**TASK PROMPT:** Among the records that follow, set down only the lines from the one containing "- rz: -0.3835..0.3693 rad" to the one containing "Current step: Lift", both included, exactly.
****************
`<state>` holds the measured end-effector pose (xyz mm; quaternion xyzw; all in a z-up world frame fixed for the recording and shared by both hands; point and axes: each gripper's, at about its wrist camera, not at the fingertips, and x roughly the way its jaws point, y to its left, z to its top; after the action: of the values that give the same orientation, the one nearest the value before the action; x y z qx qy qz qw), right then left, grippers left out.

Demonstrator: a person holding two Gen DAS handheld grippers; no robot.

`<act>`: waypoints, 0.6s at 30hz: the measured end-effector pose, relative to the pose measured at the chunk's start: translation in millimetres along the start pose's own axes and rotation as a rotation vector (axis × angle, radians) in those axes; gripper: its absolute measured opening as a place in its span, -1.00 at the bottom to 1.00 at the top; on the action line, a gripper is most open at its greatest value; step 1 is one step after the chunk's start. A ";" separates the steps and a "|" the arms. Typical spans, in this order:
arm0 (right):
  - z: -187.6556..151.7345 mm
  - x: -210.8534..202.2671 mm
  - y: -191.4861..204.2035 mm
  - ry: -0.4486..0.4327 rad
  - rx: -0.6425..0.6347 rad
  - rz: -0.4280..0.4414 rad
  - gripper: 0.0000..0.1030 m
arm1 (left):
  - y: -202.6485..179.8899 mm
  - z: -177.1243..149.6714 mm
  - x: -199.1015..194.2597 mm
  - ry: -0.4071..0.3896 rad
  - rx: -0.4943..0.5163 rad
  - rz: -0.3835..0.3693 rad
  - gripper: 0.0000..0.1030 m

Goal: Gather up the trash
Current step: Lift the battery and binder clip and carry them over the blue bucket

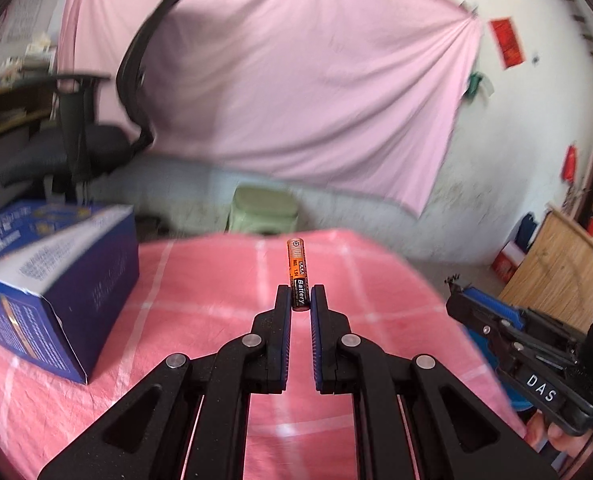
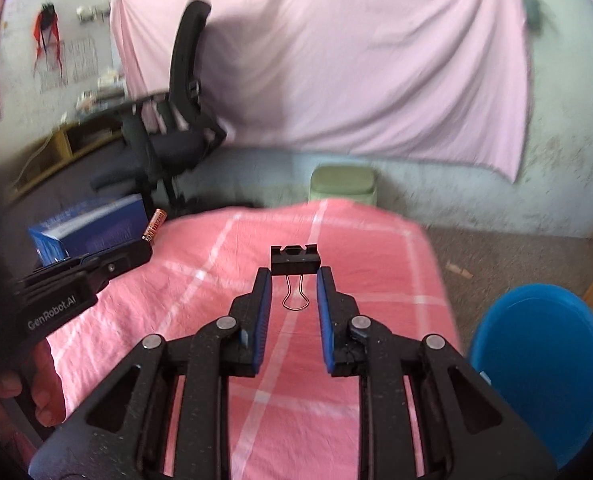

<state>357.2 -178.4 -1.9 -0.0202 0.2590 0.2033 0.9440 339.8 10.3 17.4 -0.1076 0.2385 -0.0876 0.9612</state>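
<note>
Two hand-held grippers were raised above a table draped in a pink checked cloth (image 1: 200,320). Left gripper (image 1: 300,298): jaws nearly closed, pads clamped on the lower end of an orange-and-black battery (image 1: 297,272), which stood upright between the fingertips and clear of the cloth. Right gripper (image 2: 294,280): jaws part-way open, with a black binder clip (image 2: 295,261) at the fingertips; the clip's black body lay across the tips and its wire handle pointed back between the fingers. Whether the pads pressed on the clip could not be told, as its body sat just beyond them. Seen from the left wrist, the right gripper entered from the right edge of the table. A blue carton (image 1: 56,288) lay on its side at the table's left edge. A blue bin (image 2: 544,364) stood on the floor beside the table's right edge. Beyond the far edge were a green bin (image 2: 342,186), a black office chair (image 2: 176,120), and a pink sheet (image 2: 336,60) hung on the wall.
</note>
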 end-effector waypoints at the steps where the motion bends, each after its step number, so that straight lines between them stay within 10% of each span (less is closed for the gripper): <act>1: -1.1 -10.0 -1.0 -0.038 -0.001 -0.012 -0.08 | -5.2 -0.6 -7.5 -0.039 0.011 -0.009 -0.87; 18: -5.3 -102.1 -17.5 -0.411 0.020 -0.146 -0.07 | -73.3 4.8 -70.1 -0.337 0.112 -0.154 -0.87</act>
<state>281.6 -233.3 43.1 0.0122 0.0607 0.1319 0.9893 272.4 -44.0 70.6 -0.0848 0.0601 -0.1547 0.9825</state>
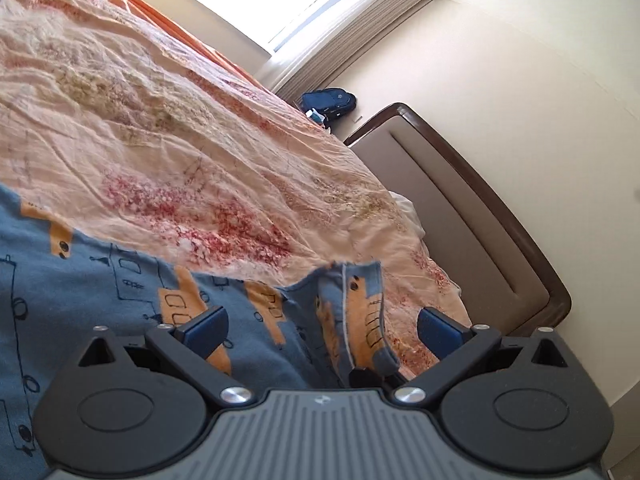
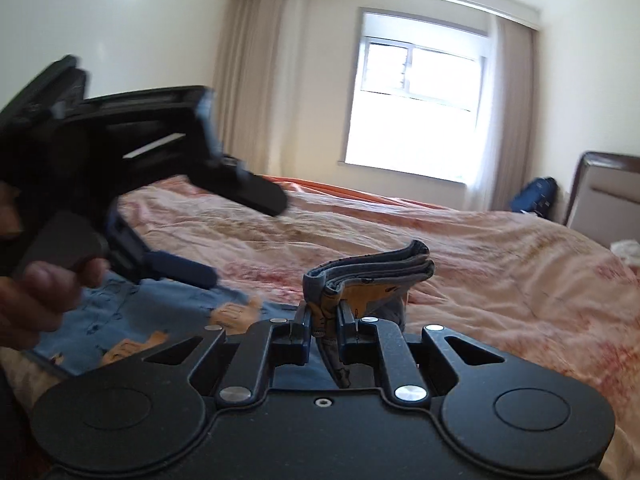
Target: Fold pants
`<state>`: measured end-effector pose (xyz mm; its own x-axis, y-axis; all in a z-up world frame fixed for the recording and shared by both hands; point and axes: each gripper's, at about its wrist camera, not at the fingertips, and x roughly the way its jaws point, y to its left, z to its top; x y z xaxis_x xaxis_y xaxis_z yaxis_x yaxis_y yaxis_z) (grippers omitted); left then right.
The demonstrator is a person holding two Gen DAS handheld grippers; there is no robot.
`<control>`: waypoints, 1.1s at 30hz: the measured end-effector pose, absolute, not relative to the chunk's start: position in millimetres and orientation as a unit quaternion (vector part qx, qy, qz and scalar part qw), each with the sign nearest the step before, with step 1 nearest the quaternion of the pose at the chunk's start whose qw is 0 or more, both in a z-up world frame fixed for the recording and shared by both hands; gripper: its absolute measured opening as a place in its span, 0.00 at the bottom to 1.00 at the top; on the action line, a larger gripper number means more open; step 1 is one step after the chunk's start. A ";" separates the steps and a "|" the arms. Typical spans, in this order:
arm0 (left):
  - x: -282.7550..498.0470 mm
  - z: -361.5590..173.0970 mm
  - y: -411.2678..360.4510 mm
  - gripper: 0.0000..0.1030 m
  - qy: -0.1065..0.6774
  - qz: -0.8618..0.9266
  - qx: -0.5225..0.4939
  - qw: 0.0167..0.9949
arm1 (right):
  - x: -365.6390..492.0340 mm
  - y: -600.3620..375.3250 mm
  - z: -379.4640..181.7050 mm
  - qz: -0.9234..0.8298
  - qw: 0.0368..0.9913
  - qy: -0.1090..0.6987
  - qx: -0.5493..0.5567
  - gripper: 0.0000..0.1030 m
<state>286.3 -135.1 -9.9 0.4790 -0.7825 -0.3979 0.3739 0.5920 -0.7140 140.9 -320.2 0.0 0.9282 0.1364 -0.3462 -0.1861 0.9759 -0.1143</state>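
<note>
The pants [image 1: 100,280] are blue-grey with orange vehicle prints and lie on a floral bedspread [image 1: 160,128]. My left gripper [image 1: 320,320] is open just above them, its blue pads wide apart, with a raised fold of the pants [image 1: 352,304] standing between them untouched. In the right wrist view my right gripper [image 2: 324,320] is shut on a bunched edge of the pants [image 2: 372,276], which sticks up in stacked layers. The left gripper [image 2: 192,272] appears there at the left, blurred, held by a hand [image 2: 36,292] over the flat part of the pants [image 2: 132,320].
The bedspread [image 2: 480,260] covers a wide bed. A brown padded headboard [image 1: 472,208] stands at the right. A blue bag [image 1: 328,102] sits on the floor near curtains and a bright window [image 2: 412,112]. An orange sheet edge [image 2: 340,190] runs along the far side.
</note>
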 end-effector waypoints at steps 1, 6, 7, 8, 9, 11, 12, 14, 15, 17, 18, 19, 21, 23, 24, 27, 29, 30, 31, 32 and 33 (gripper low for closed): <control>286.0 -16.6 -134.7 0.99 0.374 -0.351 -0.281 0.811 | 137.3 -310.1 -0.4 0.100 0.977 0.173 -0.076 0.13; 279.6 -54.5 -122.6 0.95 0.411 -0.308 -0.299 0.804 | 137.5 -281.2 -27.3 0.140 0.962 0.227 -0.061 0.13; 277.5 -57.4 -121.0 0.92 0.410 -0.302 -0.294 0.809 | 138.1 -280.8 -31.4 0.139 0.961 0.234 -0.056 0.13; 275.6 -58.6 -119.3 0.90 0.407 -0.301 -0.290 0.813 | 138.4 -280.9 -35.8 0.137 0.959 0.241 -0.048 0.13; 273.8 -58.5 -117.3 0.90 0.403 -0.301 -0.289 0.814 | 138.7 -282.1 -38.7 0.134 0.959 0.245 -0.040 0.13; 272.3 -58.2 -116.1 0.90 0.403 -0.298 -0.287 0.817 | 138.6 -285.2 -40.2 0.130 0.960 0.248 -0.022 0.13; 272.5 -58.2 -116.8 0.88 0.406 -0.293 -0.284 0.818 | 142.3 -288.5 -41.8 0.129 0.960 0.249 -0.012 0.13; 272.3 -57.6 -117.2 0.85 0.411 -0.283 -0.279 0.820 | 140.5 -291.6 -40.1 0.126 0.962 0.243 0.012 0.13; 271.9 -56.5 -117.5 0.83 0.413 -0.279 -0.278 0.821 | 138.4 -292.8 -39.0 0.125 0.963 0.239 0.020 0.13; 272.2 -54.7 -118.8 0.77 0.421 -0.263 -0.275 0.823 | 135.2 -293.7 -37.3 0.124 0.964 0.235 0.026 0.13; 273.5 -54.1 -119.4 0.75 0.424 -0.259 -0.276 0.823 | 131.8 -292.0 -36.6 0.124 0.963 0.237 0.022 0.13; 275.3 -53.7 -119.9 0.73 0.426 -0.255 -0.279 0.822 | 131.8 -290.8 -37.1 0.124 0.963 0.240 0.018 0.13; 279.8 -52.8 -123.6 0.56 0.433 -0.250 -0.278 0.820 | 132.1 -289.2 -39.3 0.123 0.962 0.244 0.012 0.13; 281.9 -51.2 -128.1 0.37 0.438 -0.245 -0.267 0.823 | 133.4 -287.4 -40.7 0.122 0.961 0.248 0.005 0.13; 281.8 -50.6 -130.2 0.28 0.441 -0.239 -0.259 0.826 | 135.2 -287.2 -41.6 0.121 0.961 0.249 0.003 0.13; 280.7 -51.2 -130.9 0.14 0.437 -0.234 -0.264 0.827 | 133.4 -287.2 -41.2 0.118 0.962 0.247 0.001 0.14; 277.9 -50.2 -130.5 0.11 0.433 -0.232 -0.267 0.829 | 132.2 -287.7 -41.4 0.116 0.962 0.248 0.000 0.14; 275.9 -49.1 -130.8 0.10 0.430 -0.231 -0.266 0.832 | 131.0 -287.5 -41.3 0.115 0.962 0.248 0.001 0.14; 273.6 -47.8 -130.8 0.10 0.426 -0.230 -0.264 0.834 | 130.4 -287.7 -41.3 0.114 0.962 0.247 0.001 0.15; 270.2 -45.6 -130.4 0.10 0.420 -0.228 -0.261 0.839 | 130.4 -287.7 -41.3 0.114 0.962 0.247 0.002 0.15; 267.2 -43.4 -130.0 0.09 0.415 -0.227 -0.257 0.843 | 130.0 -287.6 -41.1 0.114 0.962 0.246 0.002 0.16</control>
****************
**RESULT:**
  - rz: -0.3835..0.3693 rad
  - gripper: 0.0000..0.1030 m

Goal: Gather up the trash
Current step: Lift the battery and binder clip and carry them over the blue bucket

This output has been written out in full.